La postura hawkish de Walsh también se trasladó a los mercados de divisas y metales preciosos.
Bloomberg señala que, si bien la fijación de precios en el mercado de swaps muestra que la Reserva Federal, el Banco de Japón y el Banco Central Europeo podrían subir las tasas en septiembre, tanto el dólar frente al yen como frente al euro subieron tras el discurso de Walsh. Al mismo tiempo, el precio del oro se debilitó. Ya antes del discurso el mercado había aumentado su apuesta por una suba de tasas de la Reserva Federal en septiembre, y después del giro aún más antiinflacionario de Walsh, el oro —activo sin intereses— quedó todavía más presionado por la expectativa de tasas más altas.
No obstante, Walsh sigue sin dar una hoja de ruta clara respecto a la reunión de septiembre.
Este es el mayor interrogante del mercado actualmente: Walsh ya ha definido una dirección clara en la lucha contra la inflación, pero no se compromete con una fecha específica de acción.
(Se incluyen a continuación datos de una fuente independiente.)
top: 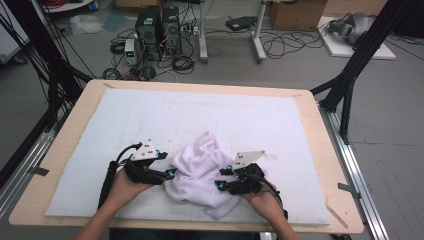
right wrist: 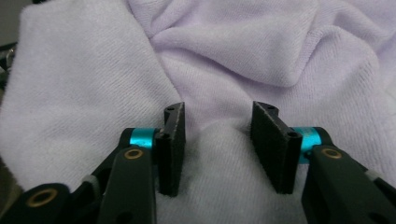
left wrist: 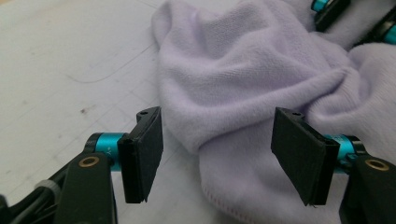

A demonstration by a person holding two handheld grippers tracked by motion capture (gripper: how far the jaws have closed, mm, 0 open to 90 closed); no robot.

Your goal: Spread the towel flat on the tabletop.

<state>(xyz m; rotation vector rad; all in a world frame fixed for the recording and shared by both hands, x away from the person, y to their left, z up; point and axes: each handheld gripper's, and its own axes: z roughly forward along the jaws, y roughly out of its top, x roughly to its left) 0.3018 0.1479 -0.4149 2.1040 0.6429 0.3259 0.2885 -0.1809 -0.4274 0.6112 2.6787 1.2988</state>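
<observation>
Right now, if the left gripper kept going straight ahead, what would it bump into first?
Most likely the crumpled purple towel. The left gripper points at the towel's near fold, which lies between its open jaws. Past it sits the right gripper, though depth is hard to judge.

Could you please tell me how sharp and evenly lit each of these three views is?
High view: soft, even light, slightly blurry, towel pale. Left gripper view: towel weave crisp, near pads softer. Right gripper view: dimmer, pads shadowed, cloth folds clear.
</observation>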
Si en las próximas una o dos reuniones del FOMC no endurecen la política, los rápidos aumentos en los rendimientos a corto plazo de los bonos estadounidenses y el fortalecimiento del dólar podrían revertirse en parte; por el contrario, si la inflación sigue persistente y la Reserva Federal finalmente sube tasas, la postura restrictiva que dejó el discurso de Walsh en esta edición de Jackson Hole podría profundizarse aún más.
Por lo tanto, para el mercado, el verdadero legado de este debut en Jackson Hole no es una señal inequívoca de "suba de tasas en septiembre", sino una condición de política mucho más clara: si la inflación no baja lo suficientemente rápido, la Reserva Federal “aún tiene trabajo por hacer”.